Work instructions
Please set down word for word every line from the one holding "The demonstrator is" to the end of the data below, both included.

-*-*-

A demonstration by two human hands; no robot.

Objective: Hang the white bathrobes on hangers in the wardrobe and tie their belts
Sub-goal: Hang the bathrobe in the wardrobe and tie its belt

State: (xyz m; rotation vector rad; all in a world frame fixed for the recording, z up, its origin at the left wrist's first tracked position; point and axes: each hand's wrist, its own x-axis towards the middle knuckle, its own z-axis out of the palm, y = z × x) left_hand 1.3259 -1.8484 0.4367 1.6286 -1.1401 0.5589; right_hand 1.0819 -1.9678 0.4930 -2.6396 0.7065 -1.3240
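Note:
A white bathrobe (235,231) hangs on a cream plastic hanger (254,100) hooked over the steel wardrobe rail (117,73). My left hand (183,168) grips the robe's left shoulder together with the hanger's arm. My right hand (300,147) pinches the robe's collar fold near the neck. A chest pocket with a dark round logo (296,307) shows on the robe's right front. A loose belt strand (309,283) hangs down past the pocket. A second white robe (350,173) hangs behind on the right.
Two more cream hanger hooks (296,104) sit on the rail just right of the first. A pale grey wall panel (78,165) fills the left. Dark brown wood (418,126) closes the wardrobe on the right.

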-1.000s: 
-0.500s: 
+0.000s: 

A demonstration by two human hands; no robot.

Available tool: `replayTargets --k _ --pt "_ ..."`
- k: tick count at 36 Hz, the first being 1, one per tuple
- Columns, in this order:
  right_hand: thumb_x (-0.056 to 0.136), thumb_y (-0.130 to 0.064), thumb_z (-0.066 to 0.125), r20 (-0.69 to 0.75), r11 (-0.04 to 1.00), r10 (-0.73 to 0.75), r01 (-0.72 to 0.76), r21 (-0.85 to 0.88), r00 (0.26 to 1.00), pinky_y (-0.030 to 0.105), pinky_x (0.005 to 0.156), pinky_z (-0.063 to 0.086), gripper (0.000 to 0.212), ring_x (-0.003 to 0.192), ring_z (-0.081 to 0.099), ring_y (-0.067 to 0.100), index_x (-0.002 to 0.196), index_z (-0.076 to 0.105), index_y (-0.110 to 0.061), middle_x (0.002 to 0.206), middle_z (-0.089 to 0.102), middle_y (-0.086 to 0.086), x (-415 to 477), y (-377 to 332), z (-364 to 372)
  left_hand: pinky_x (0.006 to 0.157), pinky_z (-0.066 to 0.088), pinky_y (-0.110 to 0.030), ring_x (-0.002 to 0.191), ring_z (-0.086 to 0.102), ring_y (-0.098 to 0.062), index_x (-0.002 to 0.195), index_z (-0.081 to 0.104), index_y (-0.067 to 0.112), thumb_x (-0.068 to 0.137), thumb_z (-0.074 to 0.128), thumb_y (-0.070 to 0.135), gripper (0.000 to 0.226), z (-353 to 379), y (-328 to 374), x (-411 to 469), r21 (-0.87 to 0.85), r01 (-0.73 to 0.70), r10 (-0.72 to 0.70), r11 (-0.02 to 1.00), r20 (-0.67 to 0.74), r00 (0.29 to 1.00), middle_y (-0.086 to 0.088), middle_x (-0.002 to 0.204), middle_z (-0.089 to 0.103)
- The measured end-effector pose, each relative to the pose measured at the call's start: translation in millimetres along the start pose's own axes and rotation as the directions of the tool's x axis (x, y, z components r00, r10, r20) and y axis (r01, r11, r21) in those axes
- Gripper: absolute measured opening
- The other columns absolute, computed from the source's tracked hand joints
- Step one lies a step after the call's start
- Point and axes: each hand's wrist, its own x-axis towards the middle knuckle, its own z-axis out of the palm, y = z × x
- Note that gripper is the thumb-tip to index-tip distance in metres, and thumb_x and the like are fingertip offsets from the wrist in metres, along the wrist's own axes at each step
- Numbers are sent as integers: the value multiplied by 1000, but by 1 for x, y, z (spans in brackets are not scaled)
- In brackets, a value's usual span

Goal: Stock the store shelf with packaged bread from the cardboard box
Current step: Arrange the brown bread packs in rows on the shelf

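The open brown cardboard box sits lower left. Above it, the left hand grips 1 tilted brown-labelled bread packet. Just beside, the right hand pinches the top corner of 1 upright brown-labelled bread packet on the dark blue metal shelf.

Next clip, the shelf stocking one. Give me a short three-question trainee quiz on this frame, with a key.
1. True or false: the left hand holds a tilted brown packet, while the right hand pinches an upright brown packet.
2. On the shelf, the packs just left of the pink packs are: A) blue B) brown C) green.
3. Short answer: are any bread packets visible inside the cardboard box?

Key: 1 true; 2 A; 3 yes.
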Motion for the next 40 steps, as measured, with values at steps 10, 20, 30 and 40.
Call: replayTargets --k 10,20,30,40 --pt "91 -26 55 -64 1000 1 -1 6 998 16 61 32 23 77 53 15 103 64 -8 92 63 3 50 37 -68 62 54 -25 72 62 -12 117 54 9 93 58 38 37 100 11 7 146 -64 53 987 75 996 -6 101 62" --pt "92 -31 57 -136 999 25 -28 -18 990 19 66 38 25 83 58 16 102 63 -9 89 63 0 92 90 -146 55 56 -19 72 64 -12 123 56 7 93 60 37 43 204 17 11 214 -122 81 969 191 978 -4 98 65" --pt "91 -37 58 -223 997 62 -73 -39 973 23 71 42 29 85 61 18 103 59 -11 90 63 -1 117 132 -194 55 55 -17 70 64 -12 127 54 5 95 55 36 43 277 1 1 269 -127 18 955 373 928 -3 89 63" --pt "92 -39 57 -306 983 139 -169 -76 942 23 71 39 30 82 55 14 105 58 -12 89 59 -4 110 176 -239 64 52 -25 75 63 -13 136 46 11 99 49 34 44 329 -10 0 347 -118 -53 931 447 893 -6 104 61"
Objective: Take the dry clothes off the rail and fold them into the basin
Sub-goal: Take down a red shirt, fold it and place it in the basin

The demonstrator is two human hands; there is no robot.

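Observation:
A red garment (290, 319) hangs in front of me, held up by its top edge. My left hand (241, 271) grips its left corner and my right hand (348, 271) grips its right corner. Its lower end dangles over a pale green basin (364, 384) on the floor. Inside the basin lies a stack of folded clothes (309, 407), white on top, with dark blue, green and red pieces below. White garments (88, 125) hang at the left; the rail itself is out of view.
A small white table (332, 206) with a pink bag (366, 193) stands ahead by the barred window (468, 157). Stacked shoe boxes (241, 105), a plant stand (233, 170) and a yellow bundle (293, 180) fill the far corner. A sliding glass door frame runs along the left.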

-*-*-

Exercise solution
The demonstrator is two human hands; there is no robot.

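Observation:
A red garment (290, 319) hangs in front of me, held up by its top edge. My left hand (241, 271) grips its left corner and my right hand (348, 271) grips its right corner. Its lower end dangles over a pale green basin (364, 384) on the floor. Inside the basin lies a stack of folded clothes (309, 407), white on top, with dark blue, green and red pieces below. White garments (88, 125) hang at the left; the rail itself is out of view.
A small white table (332, 206) with a pink bag (366, 193) stands ahead by the barred window (468, 157). Stacked shoe boxes (241, 105), a plant stand (233, 170) and a yellow bundle (293, 180) fill the far corner. A sliding glass door frame runs along the left.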

The work on this exercise has been completed.